● Task description
Copy all the entries word for word, but omit the pictures.

● Input data
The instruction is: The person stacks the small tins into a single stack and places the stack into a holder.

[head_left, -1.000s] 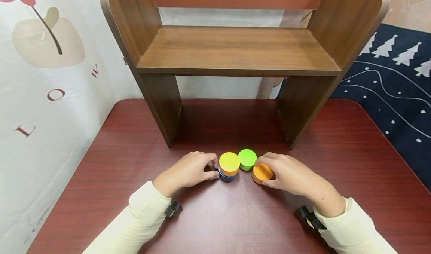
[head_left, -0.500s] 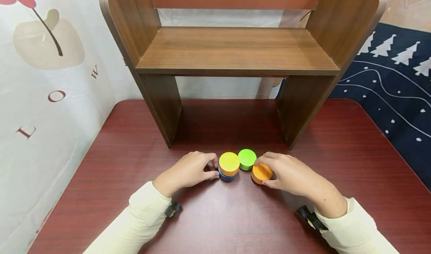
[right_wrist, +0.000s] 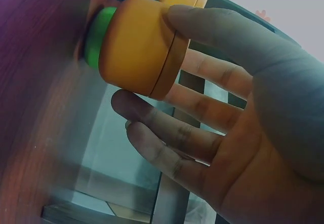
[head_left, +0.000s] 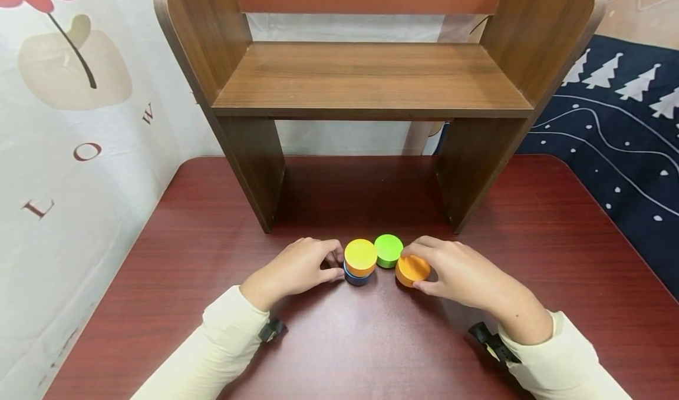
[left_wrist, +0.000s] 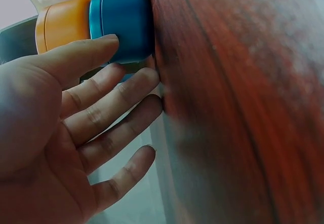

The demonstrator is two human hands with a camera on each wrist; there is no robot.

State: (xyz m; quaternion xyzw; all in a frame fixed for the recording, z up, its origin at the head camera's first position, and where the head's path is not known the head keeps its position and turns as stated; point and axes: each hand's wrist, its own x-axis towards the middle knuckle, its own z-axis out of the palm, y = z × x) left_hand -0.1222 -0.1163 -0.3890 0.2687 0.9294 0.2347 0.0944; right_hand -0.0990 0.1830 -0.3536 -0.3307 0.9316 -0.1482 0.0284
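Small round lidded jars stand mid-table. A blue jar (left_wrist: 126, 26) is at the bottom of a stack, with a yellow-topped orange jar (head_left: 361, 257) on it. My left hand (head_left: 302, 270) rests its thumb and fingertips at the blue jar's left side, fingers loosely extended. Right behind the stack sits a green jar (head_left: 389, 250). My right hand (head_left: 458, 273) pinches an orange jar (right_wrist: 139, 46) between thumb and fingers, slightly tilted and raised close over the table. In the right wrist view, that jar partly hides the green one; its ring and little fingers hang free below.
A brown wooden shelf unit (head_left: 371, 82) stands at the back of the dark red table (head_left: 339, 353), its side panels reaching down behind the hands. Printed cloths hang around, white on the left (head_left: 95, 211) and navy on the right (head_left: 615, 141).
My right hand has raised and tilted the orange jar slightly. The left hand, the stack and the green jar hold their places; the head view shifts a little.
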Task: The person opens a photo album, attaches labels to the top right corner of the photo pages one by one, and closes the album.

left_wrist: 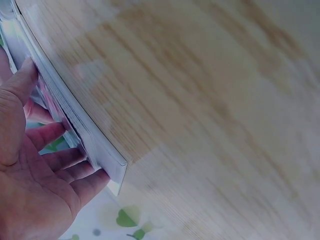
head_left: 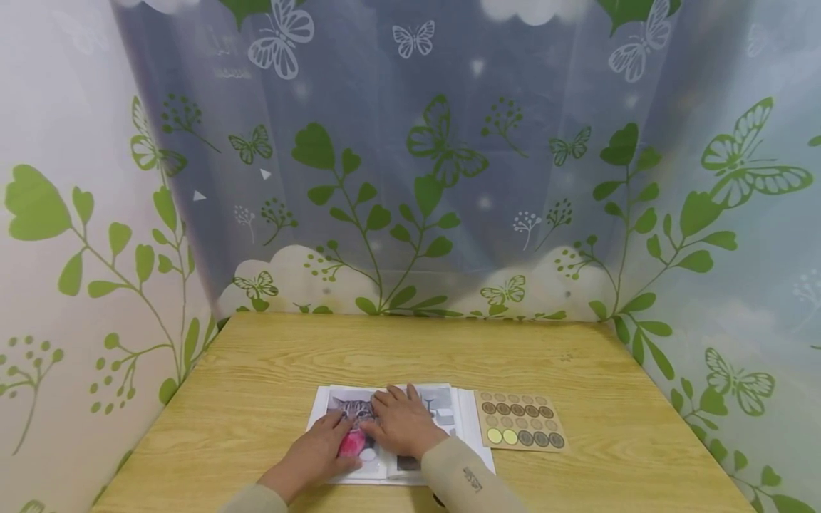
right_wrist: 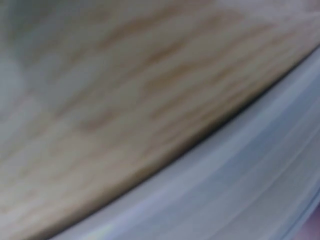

● Expected output
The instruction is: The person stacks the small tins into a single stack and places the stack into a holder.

[head_left, -1.000s] 
[head_left, -0.500s] 
[right_wrist, +0.000s] 
[head_left, +0.000s] 
[left_wrist, +0.000s] 

The demonstrator is two human hands with a camera on each wrist; there is no robot.

State: (xyz m; quaternion xyzw; all in a frame fixed for the recording, z up, its origin at the head camera's first position, and where the head's path is not known the head keeps its position and turns as stated; point and axes: each hand's wrist, its own x-axis towards the middle knuckle, its own z-axis out of the palm, y = z × x) left_hand -0.1222 -0.1163 -0.3890 0.2687 0.9294 0.2347 0.0944; right_hand -0.0990 0.1830 -0.3536 -0.3307 0.9316 -0.1482 0.0284
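Small round lidded jars stand mid-table. A blue jar (left_wrist: 126, 26) is at the bottom of a stack, with a yellow-topped orange jar (head_left: 361, 257) on it. My left hand (head_left: 302, 270) rests its thumb and fingertips at the blue jar's left side, fingers loosely extended. Right behind the stack sits a green jar (head_left: 389, 250). My right hand (head_left: 458, 273) pinches an orange jar (right_wrist: 139, 46) between thumb and fingers, slightly tilted and raised close over the table. In the right wrist view, that jar partly hides the green one; its ring and little fingers hang free below.
A brown wooden shelf unit (head_left: 371, 82) stands at the back of the dark red table (head_left: 339, 353), its side panels reaching down behind the hands. Printed cloths hang around, white on the left (head_left: 95, 211) and navy on the right (head_left: 615, 141).
My right hand has raised and tilted the orange jar slightly. The left hand, the stack and the green jar hold their places; the head view shifts a little.
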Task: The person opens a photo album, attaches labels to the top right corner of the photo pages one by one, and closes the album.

left_wrist: 
head_left: 
right_wrist: 

No more output is needed.